Assignment —
The records below need to come back exactly as they are, pictures omitted.

* * * * *

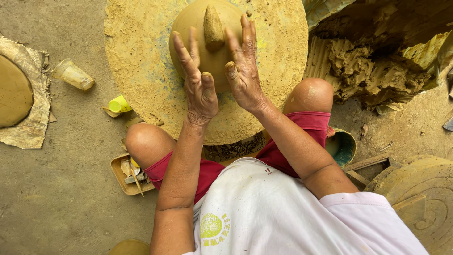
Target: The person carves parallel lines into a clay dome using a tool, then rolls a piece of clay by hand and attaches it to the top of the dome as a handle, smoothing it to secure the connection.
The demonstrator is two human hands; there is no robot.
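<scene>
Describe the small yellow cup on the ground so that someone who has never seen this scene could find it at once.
Start at the big round clay-covered wheel where both hands press a clay mound. Look just off its near left edge, on the dirt floor above the person's left knee. The small yellow cup lies there on its side; unlike the larger clear plastic cup further left, it is bright yellow and opaque.
</scene>
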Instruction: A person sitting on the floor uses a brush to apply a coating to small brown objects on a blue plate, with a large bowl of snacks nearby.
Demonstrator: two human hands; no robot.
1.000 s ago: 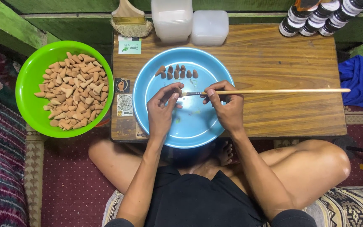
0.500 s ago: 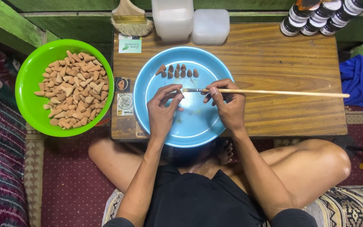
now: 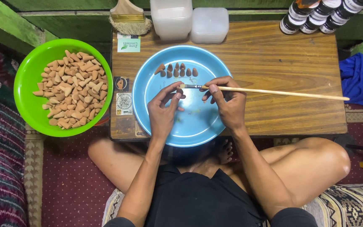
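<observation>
Over blue bowl (image 3: pixel 198 122): right hand (image 3: pixel 227 105) grip pinching paintbrush (image 3: pixel 274 91), left hand (image 3: pixel 164 111) fingertips at bristles.

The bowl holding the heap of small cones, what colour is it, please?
Bright green bowl, seen in the head view.

Seven dark cones (image 3: pixel 176 70) counted in row on one blue plate (image 3: pixel 156 109). One green bowl (image 3: pixel 30 71), tan cones (image 3: pixel 70 94) heaped, too many to count. One long brush (image 3: pixel 269 91). Two white tubs (image 3: pixel 209 25). One wide brush (image 3: pixel 129 19). Paint jars (image 3: pixel 311 17): at least four seen.
</observation>
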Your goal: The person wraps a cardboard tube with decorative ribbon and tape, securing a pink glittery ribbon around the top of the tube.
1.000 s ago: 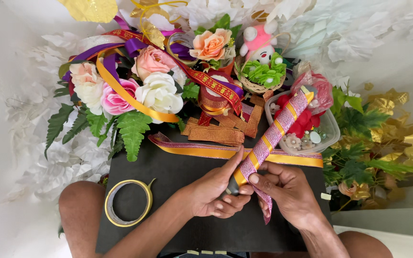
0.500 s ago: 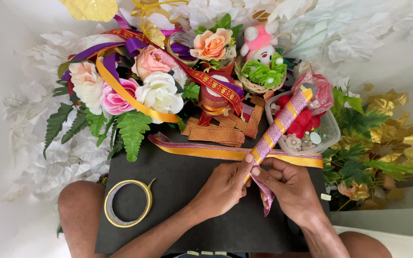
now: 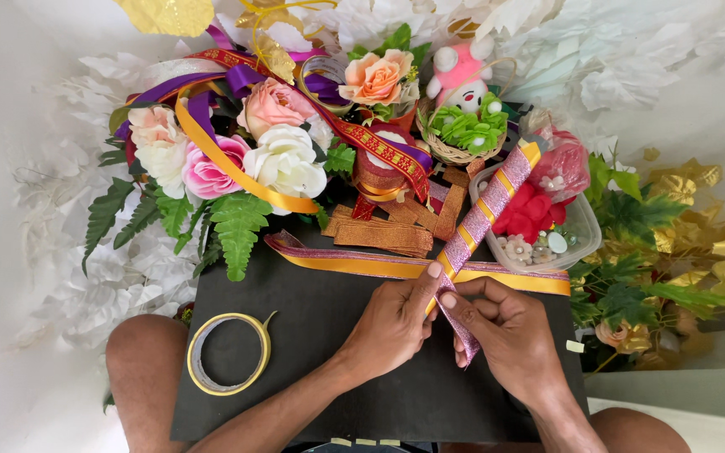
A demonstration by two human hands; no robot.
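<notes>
**Q:** What does each hand hold?

**A:** The left hand (image 3: 396, 323) and the right hand (image 3: 501, 331) meet over the black board (image 3: 295, 335) that lies across the person's knees. Both are closed on the same pink glitter ribbon with orange stripes (image 3: 488, 210). The left pinches it from the left side, thumb raised along the strip. The right grips it just beside, with its fingers (image 3: 463, 315) curled round the strip.

**Q:** How does that ribbon run?

**A:** From the hands it rises diagonally up and to the right, ending near the clear plastic tub (image 3: 576, 231). A short tail hangs below the right hand. It crosses over a second ribbon of like colours (image 3: 337, 262), which lies flat and nearly level across the upper part of the board.

**Q:** What lies about the hands?

**A:** A roll of yellow tape (image 3: 228, 352) rests on the board's left part, well apart from both hands. Behind the board: artificial roses (image 3: 283, 164) with green fern leaves (image 3: 237, 226), loops of orange, purple and red ribbon, folded brown-orange strips (image 3: 383, 235), and a small basket of green pieces (image 3: 459, 138) with a pink-and-white toy figure (image 3: 463, 80) behind it. The tub holds red flowers and small round pieces. Gold leaves (image 3: 715, 243) lie to the right, white leaves to the left and behind.
</notes>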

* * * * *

Solution to the problem —
Target: The person carves parallel lines into a clay dome using a tool, then rolls a piece of clay by hand and attaches it to the top of the dome as a handle, smoothing it to secure the connection.
The demonstrator is two human hands; there is no robot.
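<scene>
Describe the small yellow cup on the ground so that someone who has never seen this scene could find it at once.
Start at the big round clay-covered wheel where both hands press a clay mound. Look just off its near left edge, on the dirt floor above the person's left knee. The small yellow cup lies there on its side; unlike the larger clear plastic cup further left, it is bright yellow and opaque.
</scene>
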Instruction: A person sitting on the floor uses a brush to apply a coating to small brown objects on a blue plate, with a large bowl of snacks nearby.
Demonstrator: two human hands; no robot.
1.000 s ago: 
0.500 s ago: 
now: 
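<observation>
Over blue bowl (image 3: pixel 198 122): right hand (image 3: pixel 227 105) grip pinching paintbrush (image 3: pixel 274 91), left hand (image 3: pixel 164 111) fingertips at bristles.

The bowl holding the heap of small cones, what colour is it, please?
Bright green bowl, seen in the head view.

Seven dark cones (image 3: pixel 176 70) counted in row on one blue plate (image 3: pixel 156 109). One green bowl (image 3: pixel 30 71), tan cones (image 3: pixel 70 94) heaped, too many to count. One long brush (image 3: pixel 269 91). Two white tubs (image 3: pixel 209 25). One wide brush (image 3: pixel 129 19). Paint jars (image 3: pixel 311 17): at least four seen.
</observation>
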Your goal: The person wraps a cardboard tube with decorative ribbon and tape, securing a pink glittery ribbon around the top of the tube.
1.000 s ago: 
0.500 s ago: 
now: 
A demonstration by two human hands; no robot.
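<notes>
**Q:** What does each hand hold?

**A:** The left hand (image 3: 396, 323) and the right hand (image 3: 501, 331) meet over the black board (image 3: 295, 335) that lies across the person's knees. Both are closed on the same pink glitter ribbon with orange stripes (image 3: 488, 210). The left pinches it from the left side, thumb raised along the strip. The right grips it just beside, with its fingers (image 3: 463, 315) curled round the strip.

**Q:** How does that ribbon run?

**A:** From the hands it rises diagonally up and to the right, ending near the clear plastic tub (image 3: 576, 231). A short tail hangs below the right hand. It crosses over a second ribbon of like colours (image 3: 337, 262), which lies flat and nearly level across the upper part of the board.

**Q:** What lies about the hands?

**A:** A roll of yellow tape (image 3: 228, 352) rests on the board's left part, well apart from both hands. Behind the board: artificial roses (image 3: 283, 164) with green fern leaves (image 3: 237, 226), loops of orange, purple and red ribbon, folded brown-orange strips (image 3: 383, 235), and a small basket of green pieces (image 3: 459, 138) with a pink-and-white toy figure (image 3: 463, 80) behind it. The tub holds red flowers and small round pieces. Gold leaves (image 3: 715, 243) lie to the right, white leaves to the left and behind.
</notes>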

The submitted answer is complete.